Change of this sort does not happen quickly, but the industry is ready, willing and keen to assist in paving the way.  The British Retail Consortium established a committee, led by the chief financial officer of J Sainsbury, to find an alternative to the current controversial business rates system.  This week the BRC published its report, The Road to Reform, outlining some interesting, radical and innovative options for alternative systems of business rates.

Option 1: Shifting the Basis for Taxing Property

This is the most radical of the proposals and would see the rateable value system abolished and replaced by a new tax entirely.  The basis for assessment of the new tax is not clear, but one option could be energy consumption.  The benefits of this include the contribution towards meeting the government's green targets and it is envisaged as less bureaucratic.  It is ambitious however, given common aversion to change and requires much more exploration to identify a viable new system.

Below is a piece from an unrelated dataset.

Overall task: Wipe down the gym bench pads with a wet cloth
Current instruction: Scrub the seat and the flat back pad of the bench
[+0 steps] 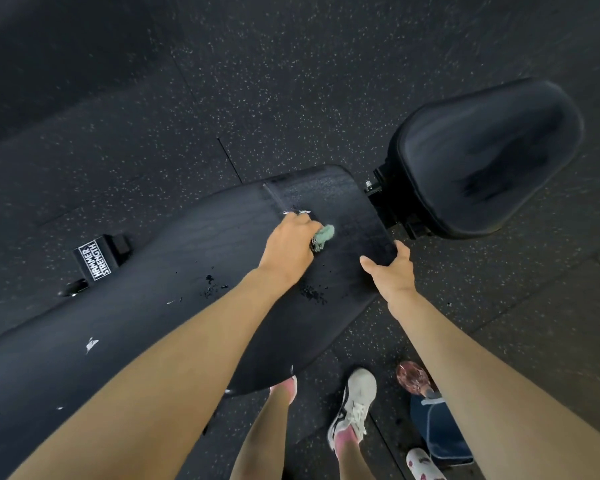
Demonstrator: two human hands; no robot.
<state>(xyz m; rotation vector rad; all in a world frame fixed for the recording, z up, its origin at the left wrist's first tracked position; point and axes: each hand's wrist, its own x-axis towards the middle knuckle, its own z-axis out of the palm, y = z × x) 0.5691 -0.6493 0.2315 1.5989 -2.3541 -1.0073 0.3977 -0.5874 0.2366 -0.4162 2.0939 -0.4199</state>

Option 2: Rewarding Employment and Option 3: Supporting Successful Business

The Option 2 proposal is to deliver a discount to the rates bill based on a value for each employee.  This proposal supports companies investing in maintaining and growing their workforce, which is in line with other government policies.  Option 3 is also a discount to the rates bill, linked to the percentage of the occupier's corporation tax.  Both of these proposals are subject to a cap of a percentage of the total business rates bill, which goes some way to ensuring equitable distribution.  Both could be implemented more rapidly as they are based on the current system but do not deal with the administrative burden of it, or appeals issues.

Option 4: Modernising the Existing System

This is the least radical proposal made by the BRC's Report, and is seen as the simplest.  The proposals for change are that there is a simplified, banded revaluation system, one which avoids having to revalue every property.  Instead, it introduces a system of categories based on districts (reflecting location, markets and submarkets), types of property and size.  The BRC clearly do not consider this option as sufficiently ambitious on its own to make any meaningful change.  However, it is included as it forms the basis of the Government's offering and may be what's needed to lead the Government down the industry's road.

The BRC committee, working with Ernst & Young, will consider these options further, including a full evaluation of policy and supporting economic modelling.  The results are expected in May.  But before then, will the Chancellor give retailers more hope in March?